● **Your goal**:
If a line in the records contains the word "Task", count it; state the resulting number and nothing more.

Segment Start: Records provided

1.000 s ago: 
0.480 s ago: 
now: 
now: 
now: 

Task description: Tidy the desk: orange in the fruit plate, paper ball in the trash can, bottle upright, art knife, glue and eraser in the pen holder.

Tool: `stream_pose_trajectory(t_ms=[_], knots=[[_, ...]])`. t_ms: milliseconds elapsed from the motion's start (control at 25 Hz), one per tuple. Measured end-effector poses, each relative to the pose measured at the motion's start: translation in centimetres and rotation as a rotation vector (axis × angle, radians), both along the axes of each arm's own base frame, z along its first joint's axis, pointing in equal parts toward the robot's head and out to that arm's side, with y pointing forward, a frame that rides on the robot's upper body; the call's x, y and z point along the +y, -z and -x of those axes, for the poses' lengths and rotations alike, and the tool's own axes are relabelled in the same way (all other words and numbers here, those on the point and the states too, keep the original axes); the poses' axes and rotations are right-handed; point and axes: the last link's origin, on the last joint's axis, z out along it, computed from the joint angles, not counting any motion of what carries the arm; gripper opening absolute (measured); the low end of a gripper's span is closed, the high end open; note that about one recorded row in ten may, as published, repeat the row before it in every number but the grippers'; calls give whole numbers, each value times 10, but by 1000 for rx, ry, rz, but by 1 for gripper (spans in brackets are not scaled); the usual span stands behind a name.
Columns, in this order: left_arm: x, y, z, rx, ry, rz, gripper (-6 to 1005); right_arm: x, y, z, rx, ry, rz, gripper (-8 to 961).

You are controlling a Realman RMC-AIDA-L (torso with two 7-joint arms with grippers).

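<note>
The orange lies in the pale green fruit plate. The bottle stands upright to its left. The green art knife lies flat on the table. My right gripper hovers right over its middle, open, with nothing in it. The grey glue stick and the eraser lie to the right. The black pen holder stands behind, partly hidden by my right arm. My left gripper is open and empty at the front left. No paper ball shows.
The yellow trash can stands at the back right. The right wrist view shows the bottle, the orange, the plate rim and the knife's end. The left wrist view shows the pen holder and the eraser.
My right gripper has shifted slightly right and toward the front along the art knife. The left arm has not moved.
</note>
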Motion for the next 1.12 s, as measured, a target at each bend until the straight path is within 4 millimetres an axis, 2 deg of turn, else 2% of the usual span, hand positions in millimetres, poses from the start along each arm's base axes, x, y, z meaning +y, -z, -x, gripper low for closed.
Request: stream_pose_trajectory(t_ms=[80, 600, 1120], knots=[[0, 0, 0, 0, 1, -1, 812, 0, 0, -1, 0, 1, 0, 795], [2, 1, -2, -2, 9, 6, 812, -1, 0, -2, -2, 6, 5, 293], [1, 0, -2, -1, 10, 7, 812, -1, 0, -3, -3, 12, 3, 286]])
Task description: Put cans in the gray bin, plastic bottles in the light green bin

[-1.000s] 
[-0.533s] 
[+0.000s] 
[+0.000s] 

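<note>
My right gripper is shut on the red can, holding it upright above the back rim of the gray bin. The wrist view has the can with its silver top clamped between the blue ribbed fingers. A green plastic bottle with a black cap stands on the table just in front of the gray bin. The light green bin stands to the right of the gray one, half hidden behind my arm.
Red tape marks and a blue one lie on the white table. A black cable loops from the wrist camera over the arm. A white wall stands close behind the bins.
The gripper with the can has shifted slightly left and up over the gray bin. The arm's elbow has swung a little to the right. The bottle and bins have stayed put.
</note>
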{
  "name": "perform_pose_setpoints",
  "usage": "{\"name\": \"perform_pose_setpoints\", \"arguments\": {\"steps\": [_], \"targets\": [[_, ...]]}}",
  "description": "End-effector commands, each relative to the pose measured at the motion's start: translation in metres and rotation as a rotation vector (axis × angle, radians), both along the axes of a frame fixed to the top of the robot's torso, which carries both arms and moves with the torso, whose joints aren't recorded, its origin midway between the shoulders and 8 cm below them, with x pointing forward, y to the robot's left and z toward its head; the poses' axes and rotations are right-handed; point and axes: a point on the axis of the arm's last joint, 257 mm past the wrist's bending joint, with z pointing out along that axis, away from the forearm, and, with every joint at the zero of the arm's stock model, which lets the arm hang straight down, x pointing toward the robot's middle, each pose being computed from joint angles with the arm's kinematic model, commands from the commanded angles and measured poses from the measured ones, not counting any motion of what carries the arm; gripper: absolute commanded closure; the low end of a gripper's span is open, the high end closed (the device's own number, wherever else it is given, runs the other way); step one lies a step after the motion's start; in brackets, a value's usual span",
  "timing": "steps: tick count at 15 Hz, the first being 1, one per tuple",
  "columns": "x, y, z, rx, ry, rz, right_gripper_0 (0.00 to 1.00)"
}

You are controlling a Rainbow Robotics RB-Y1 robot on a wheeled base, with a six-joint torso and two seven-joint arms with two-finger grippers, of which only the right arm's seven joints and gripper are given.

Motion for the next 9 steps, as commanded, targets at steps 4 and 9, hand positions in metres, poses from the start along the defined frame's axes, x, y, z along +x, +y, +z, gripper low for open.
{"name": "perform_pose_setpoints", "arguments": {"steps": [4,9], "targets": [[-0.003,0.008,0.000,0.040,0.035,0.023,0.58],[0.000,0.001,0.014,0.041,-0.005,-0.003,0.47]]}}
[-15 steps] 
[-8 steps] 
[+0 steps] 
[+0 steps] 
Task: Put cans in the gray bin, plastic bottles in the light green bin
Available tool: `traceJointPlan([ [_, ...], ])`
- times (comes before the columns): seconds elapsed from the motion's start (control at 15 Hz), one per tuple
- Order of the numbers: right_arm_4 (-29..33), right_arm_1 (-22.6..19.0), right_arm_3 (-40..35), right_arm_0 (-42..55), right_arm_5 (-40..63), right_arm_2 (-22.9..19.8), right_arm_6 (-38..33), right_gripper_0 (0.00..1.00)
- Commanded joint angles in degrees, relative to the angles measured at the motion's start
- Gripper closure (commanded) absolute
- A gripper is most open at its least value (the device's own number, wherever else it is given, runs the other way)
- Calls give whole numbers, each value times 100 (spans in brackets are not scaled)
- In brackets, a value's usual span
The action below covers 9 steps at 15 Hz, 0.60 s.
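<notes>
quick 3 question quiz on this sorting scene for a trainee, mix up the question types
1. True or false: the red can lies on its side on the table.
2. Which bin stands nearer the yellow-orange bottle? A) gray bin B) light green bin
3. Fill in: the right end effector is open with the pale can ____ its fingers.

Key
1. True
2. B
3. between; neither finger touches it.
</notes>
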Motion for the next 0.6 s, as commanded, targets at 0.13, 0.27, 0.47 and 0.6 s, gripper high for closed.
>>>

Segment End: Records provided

● **Exercise solution**:
3